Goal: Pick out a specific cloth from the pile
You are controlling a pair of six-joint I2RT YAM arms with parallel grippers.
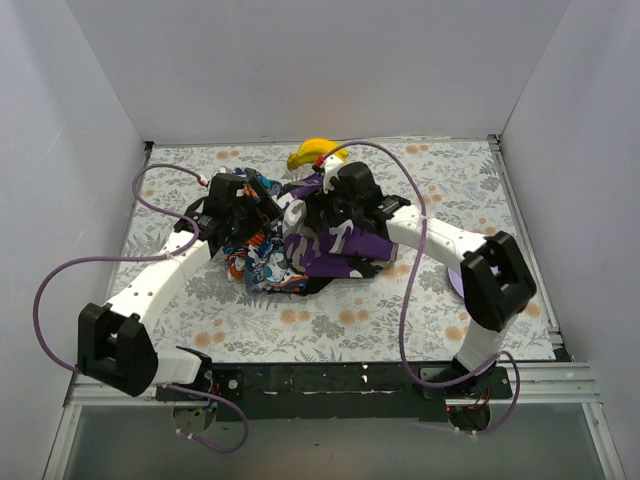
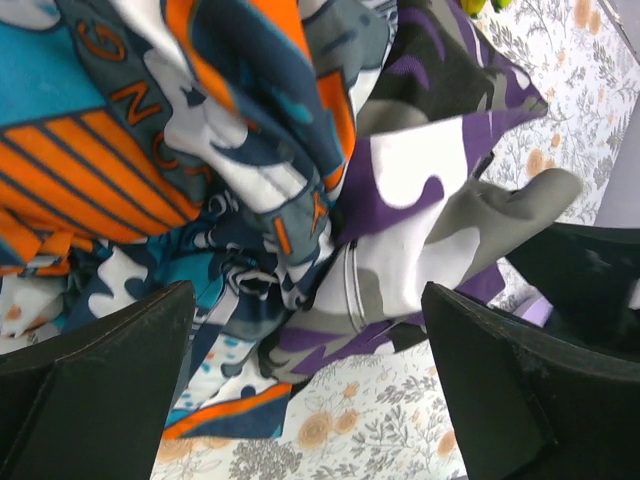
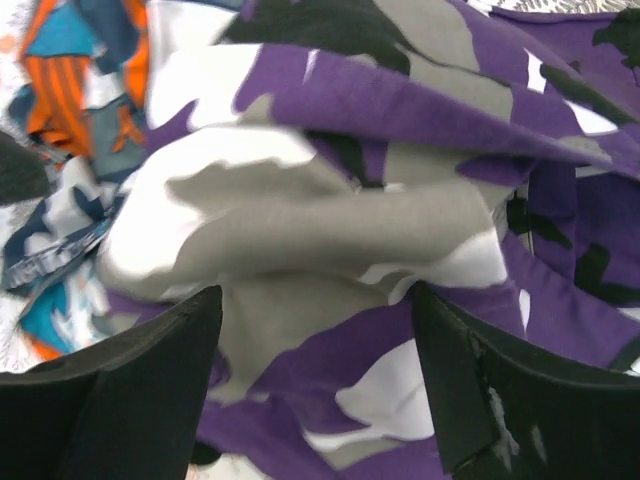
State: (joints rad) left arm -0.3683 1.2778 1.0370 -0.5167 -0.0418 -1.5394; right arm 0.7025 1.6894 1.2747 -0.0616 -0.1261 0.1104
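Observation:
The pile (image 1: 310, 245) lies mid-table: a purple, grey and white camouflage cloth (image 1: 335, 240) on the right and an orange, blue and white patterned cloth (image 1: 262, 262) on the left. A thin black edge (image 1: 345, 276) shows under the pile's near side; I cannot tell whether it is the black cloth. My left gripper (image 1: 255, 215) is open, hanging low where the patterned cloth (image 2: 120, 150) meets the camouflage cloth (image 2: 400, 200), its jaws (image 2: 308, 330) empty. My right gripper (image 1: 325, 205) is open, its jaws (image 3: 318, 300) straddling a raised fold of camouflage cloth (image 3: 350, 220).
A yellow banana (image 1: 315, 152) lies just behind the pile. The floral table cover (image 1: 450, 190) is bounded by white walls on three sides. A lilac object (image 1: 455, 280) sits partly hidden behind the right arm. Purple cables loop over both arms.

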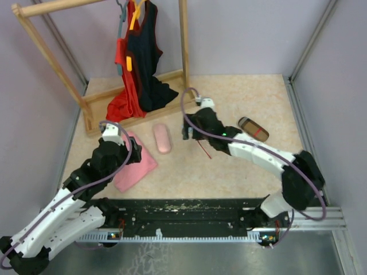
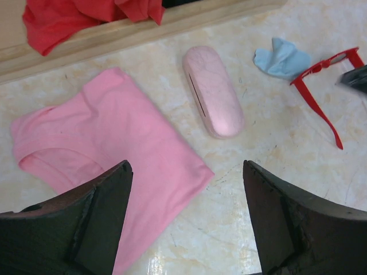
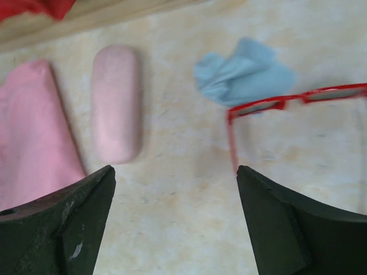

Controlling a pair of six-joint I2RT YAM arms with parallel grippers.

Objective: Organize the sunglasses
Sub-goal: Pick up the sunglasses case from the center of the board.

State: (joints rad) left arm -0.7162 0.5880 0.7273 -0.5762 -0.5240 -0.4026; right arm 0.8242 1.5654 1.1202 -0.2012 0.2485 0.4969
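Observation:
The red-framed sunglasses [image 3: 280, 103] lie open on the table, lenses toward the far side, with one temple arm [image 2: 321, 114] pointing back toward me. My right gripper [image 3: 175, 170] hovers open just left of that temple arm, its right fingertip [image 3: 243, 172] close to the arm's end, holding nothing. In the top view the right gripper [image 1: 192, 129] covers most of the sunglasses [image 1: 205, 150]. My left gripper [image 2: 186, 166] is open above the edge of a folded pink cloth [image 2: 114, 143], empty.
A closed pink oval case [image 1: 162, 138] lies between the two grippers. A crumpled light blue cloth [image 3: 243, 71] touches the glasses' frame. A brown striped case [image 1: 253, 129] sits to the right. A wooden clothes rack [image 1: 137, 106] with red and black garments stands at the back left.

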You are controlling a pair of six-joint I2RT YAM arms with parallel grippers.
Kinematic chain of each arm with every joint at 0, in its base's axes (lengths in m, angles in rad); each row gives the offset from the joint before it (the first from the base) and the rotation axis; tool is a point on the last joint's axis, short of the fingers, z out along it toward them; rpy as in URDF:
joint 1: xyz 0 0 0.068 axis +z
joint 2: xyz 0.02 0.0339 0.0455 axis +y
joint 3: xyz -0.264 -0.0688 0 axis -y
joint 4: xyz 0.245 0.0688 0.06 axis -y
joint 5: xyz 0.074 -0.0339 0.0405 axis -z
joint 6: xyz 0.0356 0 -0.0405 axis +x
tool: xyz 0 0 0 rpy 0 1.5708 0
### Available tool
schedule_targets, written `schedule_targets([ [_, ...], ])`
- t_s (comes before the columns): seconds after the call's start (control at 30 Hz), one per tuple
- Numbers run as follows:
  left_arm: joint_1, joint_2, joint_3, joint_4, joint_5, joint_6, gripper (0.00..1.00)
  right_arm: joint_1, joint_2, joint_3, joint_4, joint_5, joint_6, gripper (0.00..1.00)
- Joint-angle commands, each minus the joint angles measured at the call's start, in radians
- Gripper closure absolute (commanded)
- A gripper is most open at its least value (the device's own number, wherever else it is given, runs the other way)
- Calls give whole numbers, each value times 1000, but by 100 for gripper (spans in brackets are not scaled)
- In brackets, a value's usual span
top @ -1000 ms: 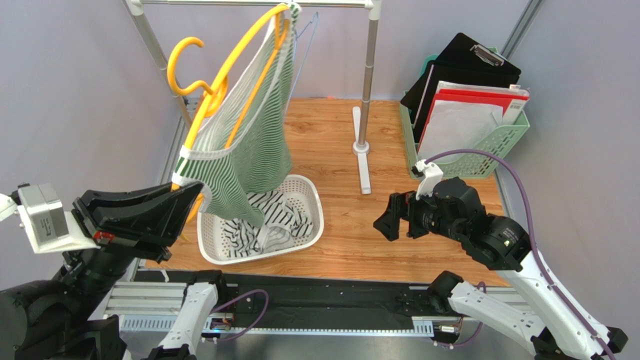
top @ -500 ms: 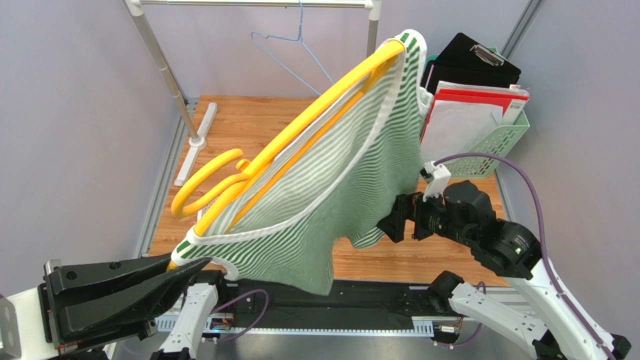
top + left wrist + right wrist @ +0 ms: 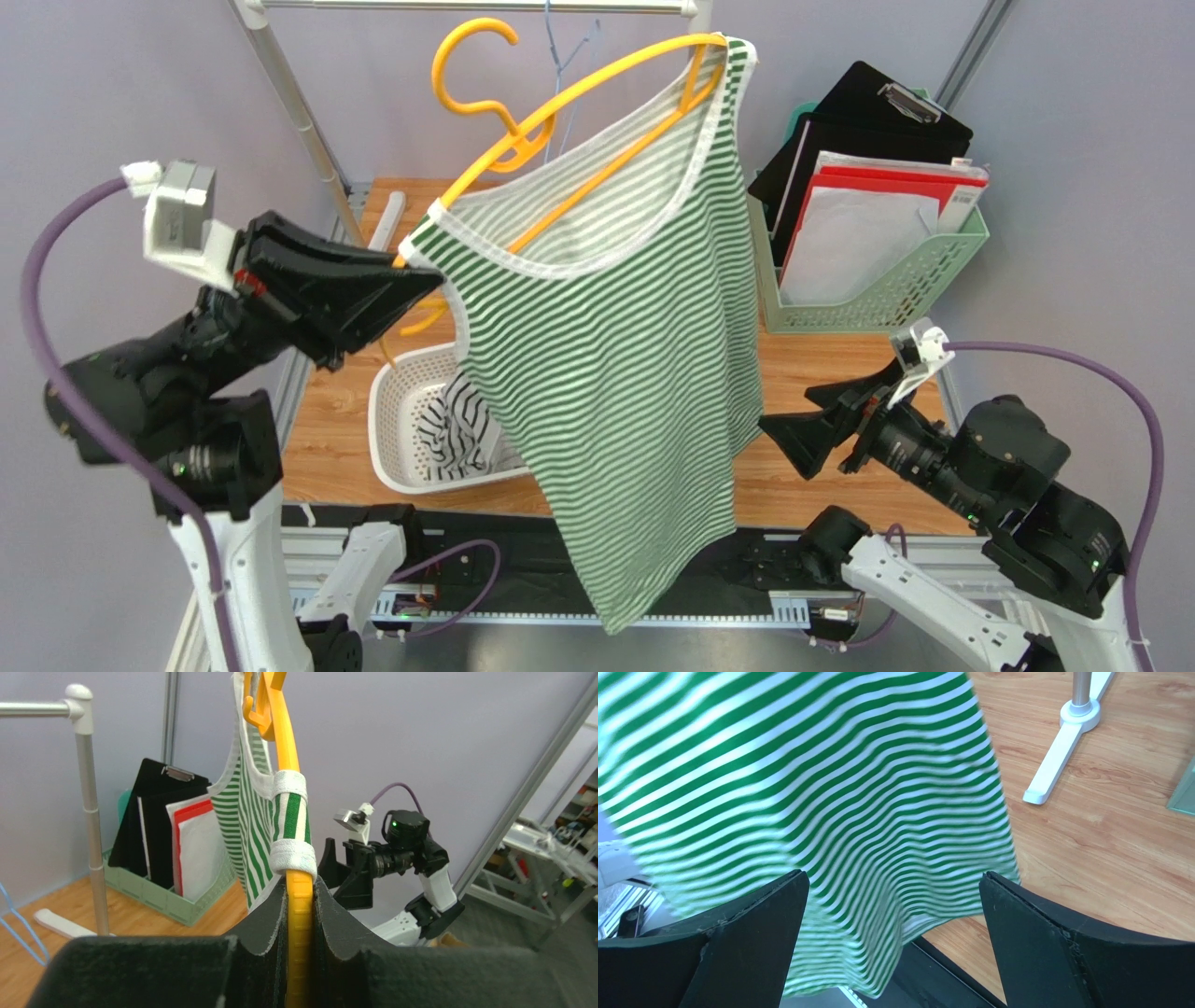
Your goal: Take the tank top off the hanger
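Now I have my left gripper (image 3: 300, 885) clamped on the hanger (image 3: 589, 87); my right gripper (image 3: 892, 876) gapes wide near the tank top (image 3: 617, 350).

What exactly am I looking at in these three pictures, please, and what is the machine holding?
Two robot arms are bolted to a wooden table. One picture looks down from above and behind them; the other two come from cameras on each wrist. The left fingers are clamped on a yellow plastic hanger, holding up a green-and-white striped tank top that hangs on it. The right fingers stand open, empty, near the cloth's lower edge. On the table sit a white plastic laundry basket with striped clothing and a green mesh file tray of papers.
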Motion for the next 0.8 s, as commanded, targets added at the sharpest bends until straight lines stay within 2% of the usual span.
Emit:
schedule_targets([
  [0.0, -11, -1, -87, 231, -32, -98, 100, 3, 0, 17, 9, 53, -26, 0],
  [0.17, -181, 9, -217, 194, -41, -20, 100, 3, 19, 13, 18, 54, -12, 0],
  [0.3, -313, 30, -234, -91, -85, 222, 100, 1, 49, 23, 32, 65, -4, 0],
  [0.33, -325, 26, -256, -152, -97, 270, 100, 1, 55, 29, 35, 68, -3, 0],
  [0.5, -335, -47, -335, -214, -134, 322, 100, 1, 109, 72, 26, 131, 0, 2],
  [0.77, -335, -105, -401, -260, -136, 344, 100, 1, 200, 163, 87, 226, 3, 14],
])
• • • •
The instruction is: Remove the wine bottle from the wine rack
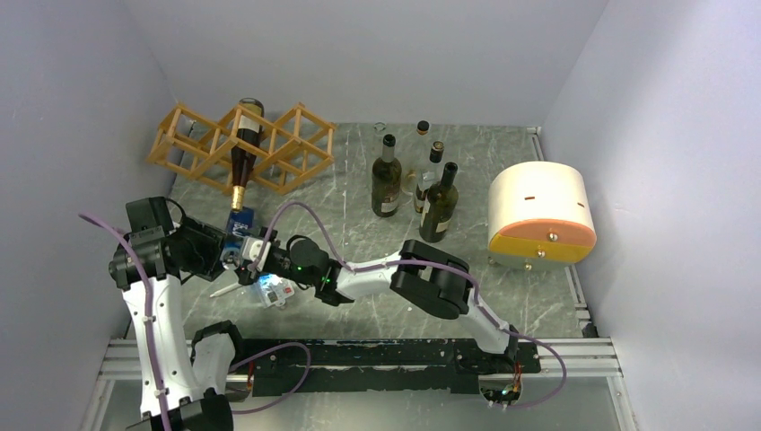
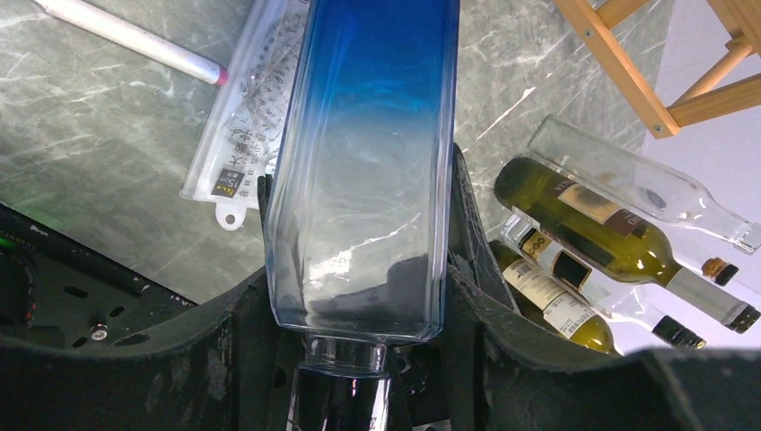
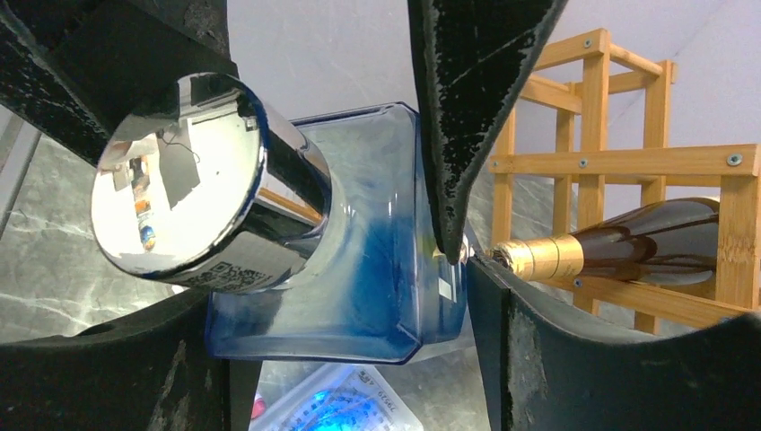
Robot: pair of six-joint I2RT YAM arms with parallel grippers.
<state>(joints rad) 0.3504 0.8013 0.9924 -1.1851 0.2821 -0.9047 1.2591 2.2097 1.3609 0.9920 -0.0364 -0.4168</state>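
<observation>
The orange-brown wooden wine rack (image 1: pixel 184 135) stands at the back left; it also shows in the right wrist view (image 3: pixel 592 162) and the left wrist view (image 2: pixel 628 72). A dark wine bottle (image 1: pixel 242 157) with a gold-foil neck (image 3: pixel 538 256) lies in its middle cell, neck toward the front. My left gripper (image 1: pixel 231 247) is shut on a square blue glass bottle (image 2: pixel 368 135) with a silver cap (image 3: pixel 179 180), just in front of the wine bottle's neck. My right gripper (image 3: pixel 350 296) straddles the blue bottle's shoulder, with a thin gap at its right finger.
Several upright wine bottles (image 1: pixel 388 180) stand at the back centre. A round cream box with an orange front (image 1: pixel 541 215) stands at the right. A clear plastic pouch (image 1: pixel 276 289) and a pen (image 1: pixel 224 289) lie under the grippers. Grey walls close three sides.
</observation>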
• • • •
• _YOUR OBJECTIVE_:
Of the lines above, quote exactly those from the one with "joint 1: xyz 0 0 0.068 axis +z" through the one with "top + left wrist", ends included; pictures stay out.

• _RESULT_:
joint 1: xyz 0 0 0.068 axis +z
joint 2: xyz 0.02 0.0339 0.0455 axis +y
joint 3: xyz -0.264 -0.0688 0 axis -y
joint 4: xyz 0.245 0.0688 0.06 axis -y
joint 5: xyz 0.074 -0.0339 0.0405 axis -z
joint 6: xyz 0.0356 0 -0.0405 axis +x
tool: xyz 0 0 0 rpy 0 1.5708 0
### Available tool
schedule_targets, written `schedule_targets([ [_, ...], ])`
- t_s (comes before the columns): seconds after the call's start (control at 30 Hz), one per tuple
- Numbers run as follows:
  left_arm: joint_1, joint_2, joint_3, joint_4, joint_5, joint_6, gripper (0.00..1.00)
  right_arm: joint_1, joint_2, joint_3, joint_4, joint_5, joint_6, gripper (0.00..1.00)
- Joint-angle commands, each minus the joint angles measured at the call's start, in radians
- Gripper closure absolute (commanded)
- A gripper is most open at its least value (the device's own number, wherever else it is given, runs the other way)
- Calls give whole numbers, each value times 1000, but by 100 for gripper (spans in brackets are not scaled)
- In brackets, a value's usual span
top @ -1000 ms: 
top @ -500 ms: 
top + left wrist + right wrist @ +0 ms: 

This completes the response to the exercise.